Each spring, MEDPAC releases a lengthy annual Report to Congress. This year it weighs in at 531pp.
- Full report here.
- 24 page chapter on telehealth, telemedicine, here.
- 3-page summary press release, here.
MedPAC formally recommends (page 470-471) that higher cost clinical lab tests (e.g. genetic tests) could be ordered only after clinicians provide at least one face-to-face visit with the patient within six prior months. They note this is in response to cases where DOJ has charged 300 persons with submitting $6B in "false and fraudulent claims" (quote) of which $4.5B was related to telemedicine "without interacting with patients" or "only a brief telephone conversation" with patients.

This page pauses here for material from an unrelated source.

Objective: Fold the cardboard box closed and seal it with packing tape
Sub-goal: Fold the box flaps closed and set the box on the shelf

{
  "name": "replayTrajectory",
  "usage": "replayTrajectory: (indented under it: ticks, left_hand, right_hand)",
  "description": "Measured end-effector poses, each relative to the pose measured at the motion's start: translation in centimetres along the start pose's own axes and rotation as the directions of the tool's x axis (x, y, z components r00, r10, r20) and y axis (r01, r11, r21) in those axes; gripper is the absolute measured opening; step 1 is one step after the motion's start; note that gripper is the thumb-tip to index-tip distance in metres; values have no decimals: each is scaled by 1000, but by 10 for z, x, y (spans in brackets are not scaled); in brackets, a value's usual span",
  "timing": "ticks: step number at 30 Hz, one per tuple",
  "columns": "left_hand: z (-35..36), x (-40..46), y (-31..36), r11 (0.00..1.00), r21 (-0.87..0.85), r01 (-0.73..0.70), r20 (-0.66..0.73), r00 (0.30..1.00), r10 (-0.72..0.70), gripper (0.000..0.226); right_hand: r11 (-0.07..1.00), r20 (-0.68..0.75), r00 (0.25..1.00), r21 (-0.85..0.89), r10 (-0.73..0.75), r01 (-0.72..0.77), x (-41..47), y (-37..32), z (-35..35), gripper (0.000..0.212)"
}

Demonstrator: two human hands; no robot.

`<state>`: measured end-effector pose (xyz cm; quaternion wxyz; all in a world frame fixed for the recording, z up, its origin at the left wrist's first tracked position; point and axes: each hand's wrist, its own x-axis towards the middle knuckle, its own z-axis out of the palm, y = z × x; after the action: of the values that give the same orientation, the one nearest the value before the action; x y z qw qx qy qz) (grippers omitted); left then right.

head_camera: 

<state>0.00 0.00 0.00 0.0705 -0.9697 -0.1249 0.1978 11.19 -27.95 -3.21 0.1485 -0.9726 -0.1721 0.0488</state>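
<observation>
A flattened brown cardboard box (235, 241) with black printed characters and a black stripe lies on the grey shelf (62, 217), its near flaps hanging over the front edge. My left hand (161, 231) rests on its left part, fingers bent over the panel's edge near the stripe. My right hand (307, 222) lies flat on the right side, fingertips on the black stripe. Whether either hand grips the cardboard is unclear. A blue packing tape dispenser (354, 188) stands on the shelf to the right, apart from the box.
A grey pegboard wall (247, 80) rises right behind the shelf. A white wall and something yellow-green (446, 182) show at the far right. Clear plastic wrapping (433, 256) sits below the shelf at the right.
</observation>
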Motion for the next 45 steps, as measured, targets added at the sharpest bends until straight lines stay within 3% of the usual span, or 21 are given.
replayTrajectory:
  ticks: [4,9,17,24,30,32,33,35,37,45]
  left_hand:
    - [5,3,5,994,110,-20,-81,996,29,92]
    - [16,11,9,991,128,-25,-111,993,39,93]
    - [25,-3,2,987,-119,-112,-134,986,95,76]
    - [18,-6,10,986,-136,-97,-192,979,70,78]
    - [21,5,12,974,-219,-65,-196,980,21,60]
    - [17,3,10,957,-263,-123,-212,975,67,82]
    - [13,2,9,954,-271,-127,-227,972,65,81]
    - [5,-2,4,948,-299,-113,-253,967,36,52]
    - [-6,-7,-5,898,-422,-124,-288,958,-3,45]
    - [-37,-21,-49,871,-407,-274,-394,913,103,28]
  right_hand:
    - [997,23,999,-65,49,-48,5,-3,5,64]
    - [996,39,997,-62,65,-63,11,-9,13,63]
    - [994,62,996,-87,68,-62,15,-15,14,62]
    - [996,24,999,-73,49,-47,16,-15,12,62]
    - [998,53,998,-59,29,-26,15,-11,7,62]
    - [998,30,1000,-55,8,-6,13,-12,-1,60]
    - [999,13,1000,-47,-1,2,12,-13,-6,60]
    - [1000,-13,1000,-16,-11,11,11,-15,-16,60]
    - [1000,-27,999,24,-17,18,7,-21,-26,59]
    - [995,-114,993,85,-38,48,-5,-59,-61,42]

Note that Medicare already requires that a test-ordering physician must be treating the patient and managing his/her disease for which the test will be used (42 CFR 410.32). A telemed doc who has a 1 minute call with the patient and never talks to her again, would not meet the "physician managing the disease" requirement.
There has been a radical expansion in telemedicine in Medicare under the COVID pandemic, and providers have been paid at office-based rates which are higher than facility-based rates. MedPAC recommends continuing this for 1-2 years after the pandemic ends to "gather data," although they recommend that during this extension period, CMS cut payment rates to the facility-based rates regardless of the physician's location (e.g. office).
Incident-To Under a Microscope
They recommend CMS collect data about incident-to services, focus on potential problems with incident-to telemedicine services, and prohibit incident-to billing if a provider can provide the service directly (e.g. a physical therapist or psychologist can bill Medicare directly; 471-472.)